## Source material
= = =

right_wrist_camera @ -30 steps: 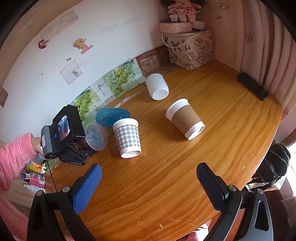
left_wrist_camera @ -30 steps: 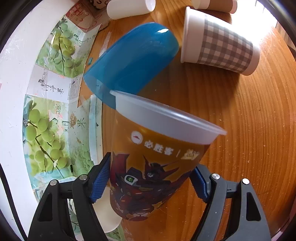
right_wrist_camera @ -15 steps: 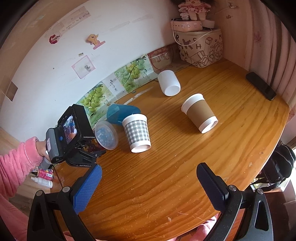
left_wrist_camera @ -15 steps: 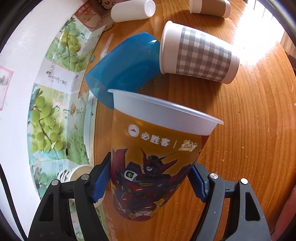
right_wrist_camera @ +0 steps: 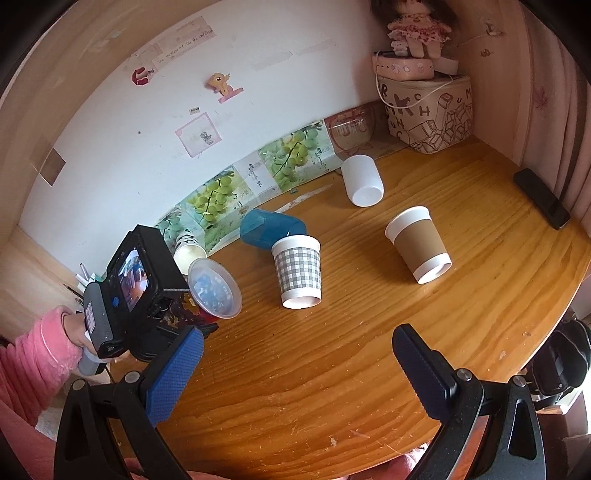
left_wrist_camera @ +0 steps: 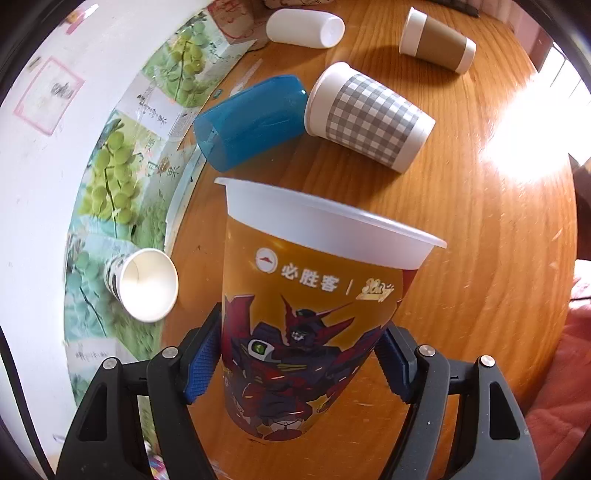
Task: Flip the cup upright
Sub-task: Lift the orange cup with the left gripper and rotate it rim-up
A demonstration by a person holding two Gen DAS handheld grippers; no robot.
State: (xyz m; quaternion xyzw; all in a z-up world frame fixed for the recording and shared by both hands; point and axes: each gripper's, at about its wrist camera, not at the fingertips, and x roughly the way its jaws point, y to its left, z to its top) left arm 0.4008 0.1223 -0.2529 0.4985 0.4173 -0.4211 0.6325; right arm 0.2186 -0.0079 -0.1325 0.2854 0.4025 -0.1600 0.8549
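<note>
My left gripper [left_wrist_camera: 297, 363] is shut on a printed plastic cup [left_wrist_camera: 306, 306] with a robot picture and a frosted rim. I hold it above the wooden table [left_wrist_camera: 480, 280], its open mouth pointing away from me. In the right wrist view the same cup [right_wrist_camera: 212, 293] sits in the left gripper [right_wrist_camera: 173, 306] near the table's left end, tilted with its mouth toward the camera. My right gripper [right_wrist_camera: 295, 365] is open and empty above the table's near edge.
Lying on the table are a blue cup [left_wrist_camera: 251, 122], a checked paper cup [left_wrist_camera: 369, 118], a brown paper cup [left_wrist_camera: 437, 40], a white cup [left_wrist_camera: 304, 27] and a small paper cup [left_wrist_camera: 144, 284]. A phone [right_wrist_camera: 541, 197] lies at the right; a box [right_wrist_camera: 428, 114] stands at the back.
My left gripper has lifted and drawn back with the printed cup, so more of the table and a small paper cup came into view. The right gripper shifted slightly, still open.
</note>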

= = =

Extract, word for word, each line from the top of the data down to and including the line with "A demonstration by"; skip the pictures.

right_wrist_camera @ -30 steps: 
left_wrist_camera @ -30 steps: 
right_wrist_camera @ -15 steps: 
left_wrist_camera @ -15 steps: 
right_wrist_camera @ +0 steps: 
left_wrist_camera @ +0 steps: 
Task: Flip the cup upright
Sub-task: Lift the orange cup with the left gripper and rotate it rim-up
A demonstration by a person holding two Gen DAS handheld grippers; no robot.

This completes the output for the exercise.